The last few years in Bordeaux we have seen a number of trends emerging, some encouraging, some less so and some outright worrying. Of course the seemingly relentless price increases regardless of reasoning (small vintage + price increase, strong vintage = price increase, medium vintage = price increase) is the prime concern as it is difficult to imagine such pricing will be sustainable for the long term.
Additionally, uncertainty in the current economic climate has the potential to threaten the global supply chain (in wine and beyond) as a whole. But, and there is always a but, it is important never to lose focus on what matters the most. That is, of course the quality and the character of the wine. As ever we will be going to the Gironde this year to assess the quality of the vintage and report back on individual wines but it’s worth discussing what we know about the growing season to anticipate what we can expect of the 2019s.

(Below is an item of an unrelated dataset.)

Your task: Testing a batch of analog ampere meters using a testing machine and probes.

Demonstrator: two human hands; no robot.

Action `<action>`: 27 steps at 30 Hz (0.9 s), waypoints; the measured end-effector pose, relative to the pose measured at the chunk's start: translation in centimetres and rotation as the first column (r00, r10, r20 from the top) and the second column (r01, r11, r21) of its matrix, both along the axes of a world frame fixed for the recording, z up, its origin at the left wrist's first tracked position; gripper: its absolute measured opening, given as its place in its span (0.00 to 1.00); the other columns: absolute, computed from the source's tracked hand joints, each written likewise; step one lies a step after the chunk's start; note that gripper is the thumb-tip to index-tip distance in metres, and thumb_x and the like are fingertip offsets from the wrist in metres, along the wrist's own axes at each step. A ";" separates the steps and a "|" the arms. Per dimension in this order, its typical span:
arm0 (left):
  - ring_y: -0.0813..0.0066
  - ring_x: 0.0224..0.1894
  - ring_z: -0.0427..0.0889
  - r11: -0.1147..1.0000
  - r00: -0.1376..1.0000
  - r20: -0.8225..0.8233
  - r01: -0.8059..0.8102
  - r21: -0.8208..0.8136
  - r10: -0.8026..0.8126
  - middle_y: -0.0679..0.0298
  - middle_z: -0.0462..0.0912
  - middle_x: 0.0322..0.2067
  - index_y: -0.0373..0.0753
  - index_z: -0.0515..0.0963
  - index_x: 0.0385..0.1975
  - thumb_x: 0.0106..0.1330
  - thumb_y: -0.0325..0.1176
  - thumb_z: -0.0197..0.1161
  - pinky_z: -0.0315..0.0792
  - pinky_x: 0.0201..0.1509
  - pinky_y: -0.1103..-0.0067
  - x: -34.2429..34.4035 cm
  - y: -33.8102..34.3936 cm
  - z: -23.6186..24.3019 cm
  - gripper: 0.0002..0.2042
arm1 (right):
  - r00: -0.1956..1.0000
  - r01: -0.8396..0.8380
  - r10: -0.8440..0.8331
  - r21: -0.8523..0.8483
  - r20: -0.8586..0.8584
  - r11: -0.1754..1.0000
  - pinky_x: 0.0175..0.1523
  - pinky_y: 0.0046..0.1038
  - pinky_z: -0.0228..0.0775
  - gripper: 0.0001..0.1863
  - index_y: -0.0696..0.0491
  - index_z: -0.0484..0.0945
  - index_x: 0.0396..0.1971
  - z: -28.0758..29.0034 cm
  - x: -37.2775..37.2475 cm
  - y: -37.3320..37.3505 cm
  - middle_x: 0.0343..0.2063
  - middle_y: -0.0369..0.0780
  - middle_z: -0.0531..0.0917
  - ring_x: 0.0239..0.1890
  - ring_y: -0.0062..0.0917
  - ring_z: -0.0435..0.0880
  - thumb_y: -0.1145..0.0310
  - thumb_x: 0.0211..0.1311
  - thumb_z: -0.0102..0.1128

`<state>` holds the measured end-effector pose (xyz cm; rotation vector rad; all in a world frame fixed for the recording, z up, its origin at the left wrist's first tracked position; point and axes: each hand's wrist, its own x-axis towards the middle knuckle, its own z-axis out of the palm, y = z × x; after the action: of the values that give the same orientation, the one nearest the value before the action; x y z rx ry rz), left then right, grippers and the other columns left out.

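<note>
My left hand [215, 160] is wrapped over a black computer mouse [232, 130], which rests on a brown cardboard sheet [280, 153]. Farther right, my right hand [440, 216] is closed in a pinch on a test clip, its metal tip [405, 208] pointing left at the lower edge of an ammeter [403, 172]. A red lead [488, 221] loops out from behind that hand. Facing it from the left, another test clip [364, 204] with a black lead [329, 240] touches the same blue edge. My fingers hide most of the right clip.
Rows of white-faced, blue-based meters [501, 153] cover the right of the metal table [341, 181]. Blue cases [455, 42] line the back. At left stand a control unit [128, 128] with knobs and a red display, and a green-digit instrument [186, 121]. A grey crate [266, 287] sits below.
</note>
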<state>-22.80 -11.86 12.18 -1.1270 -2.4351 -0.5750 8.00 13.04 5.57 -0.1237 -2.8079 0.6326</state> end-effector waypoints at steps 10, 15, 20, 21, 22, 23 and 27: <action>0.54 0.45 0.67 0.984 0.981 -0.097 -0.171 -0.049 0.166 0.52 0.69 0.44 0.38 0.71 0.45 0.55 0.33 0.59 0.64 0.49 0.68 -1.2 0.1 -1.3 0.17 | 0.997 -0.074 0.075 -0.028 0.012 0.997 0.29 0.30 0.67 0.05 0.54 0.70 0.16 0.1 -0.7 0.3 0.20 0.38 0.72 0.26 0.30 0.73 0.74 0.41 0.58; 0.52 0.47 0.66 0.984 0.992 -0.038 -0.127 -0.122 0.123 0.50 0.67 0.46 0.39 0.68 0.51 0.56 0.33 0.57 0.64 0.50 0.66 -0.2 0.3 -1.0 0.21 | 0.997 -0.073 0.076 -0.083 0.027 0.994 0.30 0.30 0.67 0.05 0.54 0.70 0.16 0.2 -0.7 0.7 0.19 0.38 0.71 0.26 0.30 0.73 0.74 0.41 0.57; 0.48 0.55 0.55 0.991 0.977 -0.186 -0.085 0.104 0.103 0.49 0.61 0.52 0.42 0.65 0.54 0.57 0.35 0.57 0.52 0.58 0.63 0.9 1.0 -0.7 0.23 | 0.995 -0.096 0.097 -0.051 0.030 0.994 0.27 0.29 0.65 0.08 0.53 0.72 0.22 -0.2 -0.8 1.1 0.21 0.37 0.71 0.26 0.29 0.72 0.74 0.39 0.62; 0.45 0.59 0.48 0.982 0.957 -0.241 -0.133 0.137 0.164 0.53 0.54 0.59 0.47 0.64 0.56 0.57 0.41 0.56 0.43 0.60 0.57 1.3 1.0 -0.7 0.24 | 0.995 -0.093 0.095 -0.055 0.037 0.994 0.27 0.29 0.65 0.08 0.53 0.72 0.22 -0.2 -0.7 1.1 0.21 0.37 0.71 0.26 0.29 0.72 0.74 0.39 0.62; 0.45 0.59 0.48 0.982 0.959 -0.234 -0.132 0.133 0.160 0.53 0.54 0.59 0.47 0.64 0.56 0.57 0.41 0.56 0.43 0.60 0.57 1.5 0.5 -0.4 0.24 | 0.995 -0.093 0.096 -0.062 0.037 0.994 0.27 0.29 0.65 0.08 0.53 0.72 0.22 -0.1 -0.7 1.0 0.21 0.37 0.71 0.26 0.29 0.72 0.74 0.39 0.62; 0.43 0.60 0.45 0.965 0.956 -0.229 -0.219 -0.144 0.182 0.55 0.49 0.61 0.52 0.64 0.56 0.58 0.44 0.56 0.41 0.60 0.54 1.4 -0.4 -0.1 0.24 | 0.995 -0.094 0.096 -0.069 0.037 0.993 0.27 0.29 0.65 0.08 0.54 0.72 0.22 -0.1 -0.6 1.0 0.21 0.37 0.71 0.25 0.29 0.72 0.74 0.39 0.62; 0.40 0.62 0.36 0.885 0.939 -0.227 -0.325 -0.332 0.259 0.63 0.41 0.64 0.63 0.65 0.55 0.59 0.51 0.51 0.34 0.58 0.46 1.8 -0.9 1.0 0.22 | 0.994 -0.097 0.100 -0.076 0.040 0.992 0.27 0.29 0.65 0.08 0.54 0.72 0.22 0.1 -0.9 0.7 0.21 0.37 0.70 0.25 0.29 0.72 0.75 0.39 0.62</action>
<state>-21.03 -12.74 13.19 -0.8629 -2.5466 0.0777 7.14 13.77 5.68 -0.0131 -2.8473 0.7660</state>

One of our most trusted sources for information coming out of Bordeaux is of course Jane Anson. Writing for Decanter, she has summed up the outlook for the 2019 vintage as one of general balance and middle of the road conditions, which of course gave the winemakers all they needed to make great wine. Free from the late Spring frost that proved nearly catastrophic in 2017 or the mildew that put pressure on biodynamic properties in 2018, 2019 passed more or less without incident in terms of viticultural hazards.
“Free from the late Spring frost in 2017 or the mildew in 2018, 2019 passed more or less without incident in terms of viticultural hazards.”
A heatwave in June culminating in a 40°C+ day in July offered growers the closest approach to a genuine stretch of difficulty as the vines came close to hydric stress. Heavy rains at the end of July however came to the rescue, while moderate rainfall through August ensured that the vines carried on through to harvest with good vigour and high quality fruit.
Gavin Quinney, writing for JancisRobinson.com has described the resulting alcohol levels as more or less in line with a dry, fairly hot vintage, generally between 13 and 14% for the Cabernets and 14-14.5% for the Merlot. Volumes are close to average if a bit down on the past decade’s trend, but quantities are up from 2017 and down from 2016, remaining in line with 2018.
Jane Anson described the tank samples she’d tasted as promising, with early indicators showing “high sugar content mixed with high acidities, lots of tannins and good deep colours” as well as “excellent aromatics.” She does suggest that the fruit profile is not quite as seductive as it had been for the 2018s at this stage but given the often over-the-top style of the 2018s, especially on the Right Bank, that is no bad thing and indeed for those who are tired of blustery Bordeaux, 2019 may prove to be a better, more enjoyable vintage.
“For those who are tired of blustery Bordeaux, 2019 may prove to be a better, more enjoyable vintage.”
We can discuss economic conditions geopolitical factors until the cows come home but that’s not what a wine merchant is for. At its heart this is all about the juice and En Primeur is (or should be) about getting the wine that we want. Given the information we have to hand about the 2019 vintage, it seems that this could be a very compelling year to get stuck in with Primeurs.
We will keep you posted on our favourite Chateaux as well as the appellations and trends to look out for when we get our feet on the ground next month. Hopefully we will be reaffirming our positive outlook on the quality of the wines and any non-vinous distractions are kept to a minimum!